### Data to process
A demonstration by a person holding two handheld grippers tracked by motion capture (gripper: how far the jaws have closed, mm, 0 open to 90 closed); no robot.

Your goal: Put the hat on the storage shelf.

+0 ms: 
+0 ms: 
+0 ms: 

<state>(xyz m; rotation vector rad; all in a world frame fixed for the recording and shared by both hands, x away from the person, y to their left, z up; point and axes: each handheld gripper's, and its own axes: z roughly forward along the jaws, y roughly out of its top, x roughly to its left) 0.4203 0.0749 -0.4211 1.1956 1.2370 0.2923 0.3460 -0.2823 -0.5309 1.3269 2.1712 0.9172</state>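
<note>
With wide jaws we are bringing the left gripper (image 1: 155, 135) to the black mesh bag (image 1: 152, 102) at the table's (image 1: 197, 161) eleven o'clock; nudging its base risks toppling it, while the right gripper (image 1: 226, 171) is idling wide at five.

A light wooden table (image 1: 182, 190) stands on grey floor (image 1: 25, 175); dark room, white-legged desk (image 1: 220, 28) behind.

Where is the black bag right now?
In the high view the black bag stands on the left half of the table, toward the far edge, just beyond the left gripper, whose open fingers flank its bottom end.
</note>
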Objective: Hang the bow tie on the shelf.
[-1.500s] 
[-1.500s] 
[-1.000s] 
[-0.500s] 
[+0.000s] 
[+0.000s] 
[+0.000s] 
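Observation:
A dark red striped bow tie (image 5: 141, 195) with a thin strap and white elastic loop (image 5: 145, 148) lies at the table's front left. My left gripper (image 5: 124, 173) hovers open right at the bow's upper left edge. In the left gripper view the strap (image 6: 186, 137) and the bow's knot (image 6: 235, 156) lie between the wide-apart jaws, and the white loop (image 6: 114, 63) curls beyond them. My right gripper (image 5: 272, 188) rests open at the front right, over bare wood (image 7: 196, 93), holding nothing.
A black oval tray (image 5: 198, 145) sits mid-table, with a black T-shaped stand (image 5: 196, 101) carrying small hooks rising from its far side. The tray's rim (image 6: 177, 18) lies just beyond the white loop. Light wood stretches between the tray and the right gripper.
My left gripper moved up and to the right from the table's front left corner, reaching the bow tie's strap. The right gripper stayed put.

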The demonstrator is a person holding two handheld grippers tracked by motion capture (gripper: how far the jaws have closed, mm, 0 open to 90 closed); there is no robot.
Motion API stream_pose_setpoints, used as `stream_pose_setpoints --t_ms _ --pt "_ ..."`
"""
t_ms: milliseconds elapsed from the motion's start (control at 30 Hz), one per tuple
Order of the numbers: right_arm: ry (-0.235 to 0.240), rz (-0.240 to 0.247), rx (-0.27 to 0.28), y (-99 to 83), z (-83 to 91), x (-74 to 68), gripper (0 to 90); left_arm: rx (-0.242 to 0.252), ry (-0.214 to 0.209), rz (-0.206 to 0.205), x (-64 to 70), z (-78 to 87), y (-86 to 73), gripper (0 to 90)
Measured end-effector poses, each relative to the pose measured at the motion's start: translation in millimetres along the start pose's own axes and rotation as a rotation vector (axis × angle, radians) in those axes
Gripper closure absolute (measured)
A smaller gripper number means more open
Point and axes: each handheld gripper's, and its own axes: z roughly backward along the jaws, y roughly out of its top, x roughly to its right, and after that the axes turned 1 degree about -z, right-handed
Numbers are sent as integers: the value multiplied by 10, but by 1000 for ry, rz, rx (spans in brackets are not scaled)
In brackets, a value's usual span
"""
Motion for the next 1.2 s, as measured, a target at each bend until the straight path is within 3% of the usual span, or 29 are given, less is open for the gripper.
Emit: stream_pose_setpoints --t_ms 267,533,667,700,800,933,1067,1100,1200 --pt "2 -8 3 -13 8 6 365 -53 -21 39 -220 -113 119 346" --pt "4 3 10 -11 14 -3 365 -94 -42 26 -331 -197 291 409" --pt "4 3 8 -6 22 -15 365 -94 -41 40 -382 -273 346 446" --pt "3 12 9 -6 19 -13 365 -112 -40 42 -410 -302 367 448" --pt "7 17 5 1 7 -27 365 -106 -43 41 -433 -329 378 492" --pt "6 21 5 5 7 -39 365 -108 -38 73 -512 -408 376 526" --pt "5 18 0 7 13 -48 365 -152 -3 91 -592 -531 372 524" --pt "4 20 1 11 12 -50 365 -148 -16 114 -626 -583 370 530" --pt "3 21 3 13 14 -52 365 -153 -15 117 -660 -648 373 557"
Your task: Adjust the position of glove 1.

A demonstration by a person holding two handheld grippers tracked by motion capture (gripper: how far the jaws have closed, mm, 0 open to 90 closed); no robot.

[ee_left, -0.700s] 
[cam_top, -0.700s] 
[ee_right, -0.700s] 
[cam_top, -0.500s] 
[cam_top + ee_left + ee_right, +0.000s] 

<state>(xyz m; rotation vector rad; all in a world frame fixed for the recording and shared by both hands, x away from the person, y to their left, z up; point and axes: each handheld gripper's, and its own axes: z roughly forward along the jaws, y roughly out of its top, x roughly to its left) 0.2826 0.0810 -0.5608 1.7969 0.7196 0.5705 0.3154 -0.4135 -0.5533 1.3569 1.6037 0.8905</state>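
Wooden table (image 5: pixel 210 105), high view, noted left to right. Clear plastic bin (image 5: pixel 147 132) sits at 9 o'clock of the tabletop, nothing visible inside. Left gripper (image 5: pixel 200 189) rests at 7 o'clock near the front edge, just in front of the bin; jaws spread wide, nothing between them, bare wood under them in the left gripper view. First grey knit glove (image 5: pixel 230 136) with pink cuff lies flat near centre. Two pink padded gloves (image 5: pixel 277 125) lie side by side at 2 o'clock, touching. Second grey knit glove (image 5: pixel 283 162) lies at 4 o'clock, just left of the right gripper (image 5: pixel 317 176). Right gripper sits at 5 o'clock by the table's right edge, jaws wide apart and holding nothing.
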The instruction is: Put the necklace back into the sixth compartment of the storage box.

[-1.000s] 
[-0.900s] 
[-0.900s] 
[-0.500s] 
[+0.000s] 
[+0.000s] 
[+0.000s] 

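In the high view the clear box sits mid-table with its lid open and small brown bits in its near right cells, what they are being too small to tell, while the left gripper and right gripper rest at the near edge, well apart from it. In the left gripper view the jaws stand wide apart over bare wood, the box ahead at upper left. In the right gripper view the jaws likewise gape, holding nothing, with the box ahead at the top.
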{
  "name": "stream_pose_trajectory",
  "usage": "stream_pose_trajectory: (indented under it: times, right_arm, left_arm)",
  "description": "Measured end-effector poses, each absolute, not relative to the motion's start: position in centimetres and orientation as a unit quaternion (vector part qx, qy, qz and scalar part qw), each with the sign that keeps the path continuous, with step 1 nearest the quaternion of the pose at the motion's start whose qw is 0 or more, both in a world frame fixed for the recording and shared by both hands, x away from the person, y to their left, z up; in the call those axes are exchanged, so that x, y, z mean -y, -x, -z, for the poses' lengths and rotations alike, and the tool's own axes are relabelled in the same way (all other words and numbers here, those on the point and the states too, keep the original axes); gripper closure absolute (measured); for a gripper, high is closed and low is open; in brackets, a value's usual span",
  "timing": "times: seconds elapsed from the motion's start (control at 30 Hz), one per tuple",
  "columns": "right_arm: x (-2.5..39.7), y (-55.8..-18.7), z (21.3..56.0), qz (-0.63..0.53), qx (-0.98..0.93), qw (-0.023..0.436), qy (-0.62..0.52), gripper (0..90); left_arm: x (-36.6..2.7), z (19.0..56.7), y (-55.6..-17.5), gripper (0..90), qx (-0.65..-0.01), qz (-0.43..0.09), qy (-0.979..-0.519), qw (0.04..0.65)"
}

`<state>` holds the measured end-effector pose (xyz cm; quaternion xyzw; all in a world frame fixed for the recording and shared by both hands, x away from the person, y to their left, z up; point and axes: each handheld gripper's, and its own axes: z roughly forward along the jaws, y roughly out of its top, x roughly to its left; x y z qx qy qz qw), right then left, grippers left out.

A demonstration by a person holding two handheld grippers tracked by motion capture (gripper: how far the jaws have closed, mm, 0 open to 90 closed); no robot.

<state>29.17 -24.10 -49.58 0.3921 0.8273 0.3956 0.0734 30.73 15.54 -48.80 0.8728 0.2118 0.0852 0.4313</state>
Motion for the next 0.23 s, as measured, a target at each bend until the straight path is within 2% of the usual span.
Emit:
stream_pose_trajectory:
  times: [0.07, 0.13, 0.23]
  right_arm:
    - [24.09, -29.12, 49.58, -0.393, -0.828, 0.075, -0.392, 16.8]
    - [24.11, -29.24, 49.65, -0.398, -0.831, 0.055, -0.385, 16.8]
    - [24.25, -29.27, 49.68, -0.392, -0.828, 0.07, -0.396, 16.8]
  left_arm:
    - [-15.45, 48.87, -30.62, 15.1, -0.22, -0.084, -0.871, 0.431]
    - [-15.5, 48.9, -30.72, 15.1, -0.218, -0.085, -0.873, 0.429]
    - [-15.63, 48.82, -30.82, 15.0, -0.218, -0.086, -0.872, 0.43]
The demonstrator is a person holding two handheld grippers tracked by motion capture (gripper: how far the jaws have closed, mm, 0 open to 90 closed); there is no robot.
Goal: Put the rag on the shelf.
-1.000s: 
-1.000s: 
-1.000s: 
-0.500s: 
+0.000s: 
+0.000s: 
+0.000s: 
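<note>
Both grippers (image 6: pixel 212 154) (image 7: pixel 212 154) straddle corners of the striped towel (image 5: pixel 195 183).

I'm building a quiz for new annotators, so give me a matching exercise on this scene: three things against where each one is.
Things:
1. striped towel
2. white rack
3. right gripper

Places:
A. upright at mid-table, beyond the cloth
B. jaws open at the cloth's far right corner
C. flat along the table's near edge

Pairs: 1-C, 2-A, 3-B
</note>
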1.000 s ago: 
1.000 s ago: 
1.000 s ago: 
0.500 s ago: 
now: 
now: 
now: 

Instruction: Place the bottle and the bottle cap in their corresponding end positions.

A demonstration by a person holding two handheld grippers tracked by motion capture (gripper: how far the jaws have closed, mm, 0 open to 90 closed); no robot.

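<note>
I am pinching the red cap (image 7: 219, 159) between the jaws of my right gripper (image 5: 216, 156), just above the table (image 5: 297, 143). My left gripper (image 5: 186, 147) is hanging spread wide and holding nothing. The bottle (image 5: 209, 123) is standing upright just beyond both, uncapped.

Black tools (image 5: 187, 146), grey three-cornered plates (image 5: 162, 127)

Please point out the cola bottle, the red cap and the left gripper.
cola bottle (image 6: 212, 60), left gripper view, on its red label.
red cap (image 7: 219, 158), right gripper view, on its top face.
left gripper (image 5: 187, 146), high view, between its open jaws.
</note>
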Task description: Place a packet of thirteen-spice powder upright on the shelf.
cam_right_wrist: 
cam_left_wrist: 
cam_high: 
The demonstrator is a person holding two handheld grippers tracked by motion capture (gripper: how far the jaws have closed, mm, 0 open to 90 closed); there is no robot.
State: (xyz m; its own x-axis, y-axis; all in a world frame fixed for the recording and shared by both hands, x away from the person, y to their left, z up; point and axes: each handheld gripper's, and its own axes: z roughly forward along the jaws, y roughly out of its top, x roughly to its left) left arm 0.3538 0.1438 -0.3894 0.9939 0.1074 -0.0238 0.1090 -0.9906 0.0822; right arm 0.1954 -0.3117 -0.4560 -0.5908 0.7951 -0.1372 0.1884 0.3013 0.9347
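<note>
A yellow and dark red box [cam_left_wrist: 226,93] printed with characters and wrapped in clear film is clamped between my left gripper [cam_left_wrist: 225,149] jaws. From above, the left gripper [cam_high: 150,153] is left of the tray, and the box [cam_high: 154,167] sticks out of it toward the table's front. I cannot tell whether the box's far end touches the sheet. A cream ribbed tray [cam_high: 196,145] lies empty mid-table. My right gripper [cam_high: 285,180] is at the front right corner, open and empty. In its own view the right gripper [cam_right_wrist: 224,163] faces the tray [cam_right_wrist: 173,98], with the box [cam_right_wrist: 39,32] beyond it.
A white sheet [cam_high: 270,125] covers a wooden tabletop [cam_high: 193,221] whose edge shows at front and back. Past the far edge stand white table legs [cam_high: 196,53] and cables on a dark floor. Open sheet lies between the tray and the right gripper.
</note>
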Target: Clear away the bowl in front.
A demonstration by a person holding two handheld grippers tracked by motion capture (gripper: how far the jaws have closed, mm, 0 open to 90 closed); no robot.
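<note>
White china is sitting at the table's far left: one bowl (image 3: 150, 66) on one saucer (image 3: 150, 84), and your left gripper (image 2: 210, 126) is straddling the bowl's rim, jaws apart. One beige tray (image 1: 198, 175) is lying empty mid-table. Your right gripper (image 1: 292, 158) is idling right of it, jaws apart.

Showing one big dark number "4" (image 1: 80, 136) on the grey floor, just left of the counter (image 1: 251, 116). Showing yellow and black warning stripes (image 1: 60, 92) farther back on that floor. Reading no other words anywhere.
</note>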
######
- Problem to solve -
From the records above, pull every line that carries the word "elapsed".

- Written answer -
t_ms: milliseconds elapsed from the motion's start (control at 30 Hz), one per tuple
  "timing": "times: seconds elapsed from the motion's start (control at 30 Hz), one per tuple",

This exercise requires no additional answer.